1.3. MHC Class II Genes
The purpose of the current study was to examine immune gene expression focusing on CD74, HLA-DRB1, and HLA-DPA1, which are integral components of the MHC Class II pathway (Figure 1). Using a cohort of postmortem brain tissue, we compared three diagnoses (schizophrenia, bipolar disorder type I, and major depressive disorder) to controls.
The three MHC Class II genes of relevance for this paper share well-described molecular functions within the immune system of antigen processing and presentation (Figure 1). CD74 has multiple roles in the immune system: it is a transmembrane protein that associates to MHC Class II α and β chains, and is a receptor of the proinflammatory cytokine macrophage migration inhibitory factor which modulates macrophage and monocyte activation. HLA-DPA1 dimers associate with CD74 trimers forming a heterononamer from NCBI RefSeq. The level of HLA-DRB1 gene expression is complex due to the multiple alleles and involvement of polymorphisms of the HLA-DRB1 promoter. Susceptibility to rheumatoid arthritis (RA) is associated with defined HLA-DRB1 alleles that are related to expression, and there is thought to be a negative correlation between incidences of RA and schizophrenia [21,22].

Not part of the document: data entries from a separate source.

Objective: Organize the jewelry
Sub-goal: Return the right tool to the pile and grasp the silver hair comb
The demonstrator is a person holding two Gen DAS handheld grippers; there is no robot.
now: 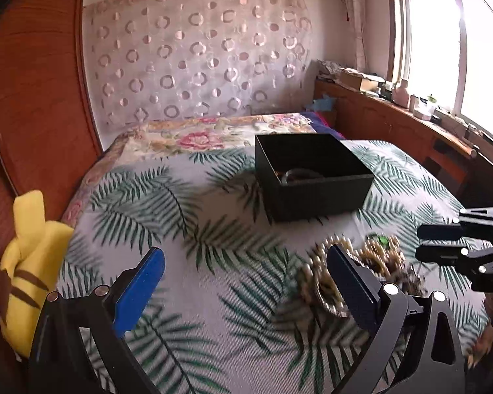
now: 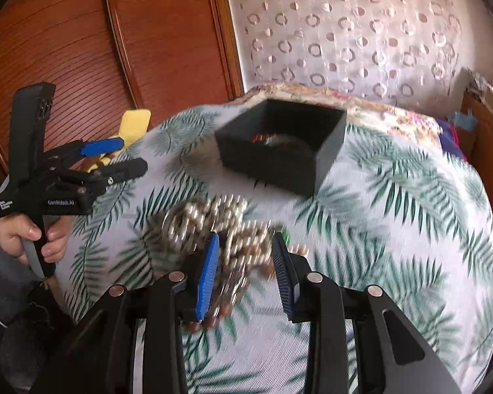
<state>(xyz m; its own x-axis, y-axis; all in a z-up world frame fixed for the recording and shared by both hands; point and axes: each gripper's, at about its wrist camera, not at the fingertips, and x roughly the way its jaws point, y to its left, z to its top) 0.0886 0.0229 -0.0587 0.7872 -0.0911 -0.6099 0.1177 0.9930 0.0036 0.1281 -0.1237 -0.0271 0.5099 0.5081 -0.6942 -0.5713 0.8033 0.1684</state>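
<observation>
The left wrist view looked from low over the bed [image 1: 213, 229], forward along its fingers [image 1: 141, 282] toward the curtain [image 1: 197, 55] and window [image 1: 443, 39], with the box [image 1: 312, 177] ahead. The right wrist view sat close above the beads [image 2: 233, 239] between its fingers [image 2: 208, 275], facing the box [image 2: 279, 144] and wardrobe [image 2: 115, 39]. Both shared bed, box, beads [image 1: 361, 262] and curtain [image 2: 345, 32]; each caught the other gripper at its edge.

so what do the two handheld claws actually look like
Both are black plastic frames with silver round pivot bolts and ribbed blue pads. The left claw carries white "GenRobot.AI" lettering on its body and a tall black pistol handle. The right claw matches in build.
</observation>
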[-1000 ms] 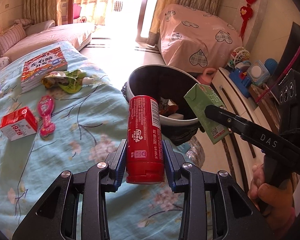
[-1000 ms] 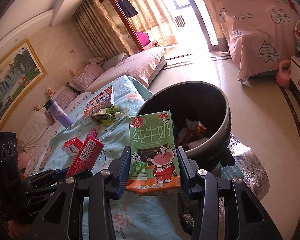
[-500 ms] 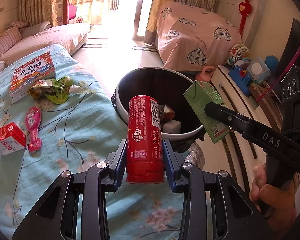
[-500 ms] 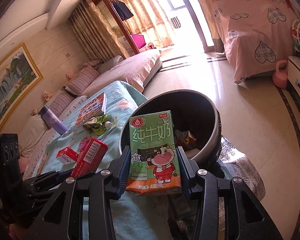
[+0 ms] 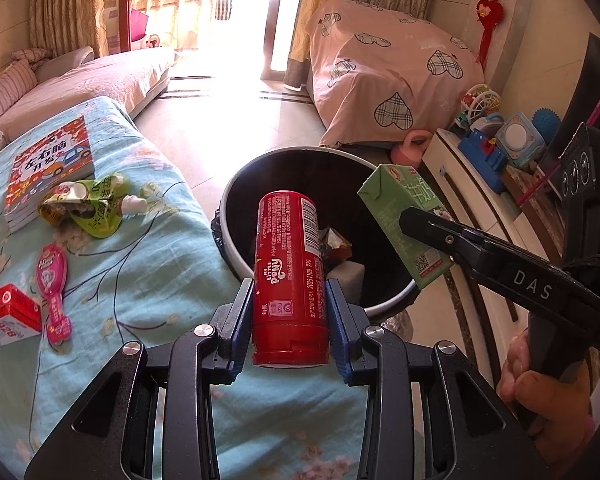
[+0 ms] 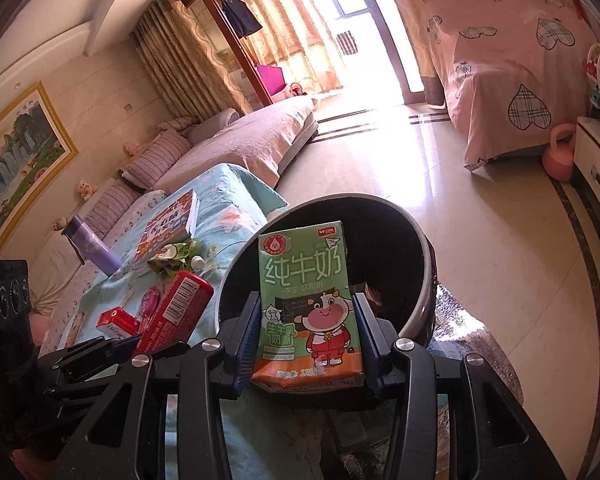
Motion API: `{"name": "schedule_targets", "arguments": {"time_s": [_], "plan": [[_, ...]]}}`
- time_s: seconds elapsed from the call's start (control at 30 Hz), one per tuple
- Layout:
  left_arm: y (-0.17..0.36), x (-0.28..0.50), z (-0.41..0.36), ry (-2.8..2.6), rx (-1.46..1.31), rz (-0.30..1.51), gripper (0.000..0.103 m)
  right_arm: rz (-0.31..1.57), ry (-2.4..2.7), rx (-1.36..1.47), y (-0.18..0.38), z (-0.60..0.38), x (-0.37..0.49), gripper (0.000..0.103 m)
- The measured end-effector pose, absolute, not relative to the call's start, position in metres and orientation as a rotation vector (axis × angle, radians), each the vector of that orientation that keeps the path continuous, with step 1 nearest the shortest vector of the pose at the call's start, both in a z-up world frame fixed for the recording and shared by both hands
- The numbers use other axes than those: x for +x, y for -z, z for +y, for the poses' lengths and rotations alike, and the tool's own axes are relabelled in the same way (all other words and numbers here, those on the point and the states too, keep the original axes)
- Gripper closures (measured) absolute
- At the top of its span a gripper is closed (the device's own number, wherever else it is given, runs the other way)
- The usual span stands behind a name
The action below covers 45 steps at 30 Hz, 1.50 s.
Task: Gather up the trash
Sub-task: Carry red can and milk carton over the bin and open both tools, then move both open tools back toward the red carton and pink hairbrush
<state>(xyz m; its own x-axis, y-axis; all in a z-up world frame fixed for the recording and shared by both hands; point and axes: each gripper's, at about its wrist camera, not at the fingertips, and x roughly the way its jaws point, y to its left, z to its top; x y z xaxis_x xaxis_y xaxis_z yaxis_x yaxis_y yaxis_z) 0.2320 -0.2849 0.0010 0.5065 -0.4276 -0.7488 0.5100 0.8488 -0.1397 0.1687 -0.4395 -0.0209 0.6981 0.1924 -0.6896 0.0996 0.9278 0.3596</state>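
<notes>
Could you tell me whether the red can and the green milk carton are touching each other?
Apart. The left wrist view shows the red can and the green milk carton with the dark bin interior visible between them.

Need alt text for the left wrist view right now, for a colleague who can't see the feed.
The left claw grips a red cylindrical snack can upright before a round black trash bin. To its right, the right claw holds a green milk carton over the bin's rim.

- The left claw (image 5: 290, 320) tilts downward, its blue pads clamped on a red tube (image 5: 290, 276).
- The right claw (image 6: 306, 336) tilts likewise, gripping a green carton (image 6: 306, 300).
- A bare hand (image 5: 548, 396) grasps the right handle.
</notes>
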Motion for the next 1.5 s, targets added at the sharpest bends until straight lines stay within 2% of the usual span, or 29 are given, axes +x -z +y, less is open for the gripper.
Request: {"name": "schedule_targets", "arguments": {"time_s": [1.0, 1.1, 1.17, 1.23, 1.4, 1.47, 1.5], "plan": [[0.005, 0.267, -0.306, 0.585, 0.131, 0.916, 0.068, 0.848, -0.009, 0.347, 0.027, -0.449, 0.201, 0.058], [0.006, 0.267, -0.302, 0.586, 0.115, 0.921, 0.065, 0.846, -0.007, 0.376, 0.028, -0.454, 0.202, 0.055], [0.004, 0.263, -0.298, 0.587, 0.107, 0.911, 0.054, 0.843, -0.003, 0.391, 0.027, -0.457, 0.201, 0.052], [0.002, 0.257, -0.292, 0.580, 0.104, 0.891, 0.053, 0.833, -0.005, 0.405, 0.026, -0.459, 0.197, 0.043], [0.002, 0.241, -0.268, 0.555, 0.065, 0.883, 0.049, 0.812, -0.016, 0.421, 0.019, -0.454, 0.185, 0.037], [0.005, 0.234, -0.254, 0.529, 0.046, 0.889, 0.046, 0.803, -0.027, 0.426, 0.015, -0.450, 0.180, 0.029], [0.007, 0.231, -0.247, 0.523, 0.037, 0.894, 0.046, 0.797, -0.033, 0.429, 0.013, -0.447, 0.177, 0.022]]}}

HLA-DPA1 SNPs, in particular rs3077, are associated with risk for persistent infection with the hepatitis B and C viruses, first noted in [23] and then subsequently replicated in multiple reports. Presumably, carriers of HLA-DPA1 coding variants along with variants in HLA-DPB and HLA-DRB have different sensitivities to viral antigen binding, clearing the virus by altering the antigen-presenting capabilities, and building effective immune response.
Taken together, the MHC Class II genes have multiple alleles and tissue-specific expression patterns which have not been described, and these transcripts have been quantitatively assessed in brain. Previously, MHC Class I genes were shown to be localized to neurons [24], while the expression of MHC Class II molecules in human brain has been found on microglia cells using OX-6 immunohistochemistry. Thus, we focused an investigation on members of the MHC Class II genes in multiple brain regions and disorders.
The MHC Class II are heterodimers composed of α and β transmembrane chains, such as HLA-DPA1 and HLA-DPB1, the latter a dimer that associates with the invariant chain of CD74 which forms a trimer in the endoplasmic reticulum. The trimer traffics to the Golgi compartment and then is transported to the late endosomic compartments, thereby loading the antigen peptide [25]. CD74 acts as a chaperone that regulates antigen presentation. Invariant chain of CD74 involves binding to the HLA-DPA1 and HLA-DPB1 dimers. After trafficking and targeting antigen, the invariant chain is released from MHC-II and then the antigen peptide binds [26,27]. The antigen-bound MHC-II complex moves to the plasma membrane. The plasma membrane-bound antigen-MHC II (pMHCII) interacts with T-cell receptor (TCR). TCR recognizes the antigen only when presented by foreign MHC molecules. TCR activates the pMHCII complex, and facilitate CD4 T-cell stimulation on the cell surface [28]. Crystal structure shows the ternary model of CD4-pMHCII-TCR that appears V-shaped with pMHC II at apex, but CD4 and TCR do not have direct contact. The signaling of CD4 and TCR is coordinated around the pMHCII [29]. Therefore, MHCII genes play an essential role in immune responses.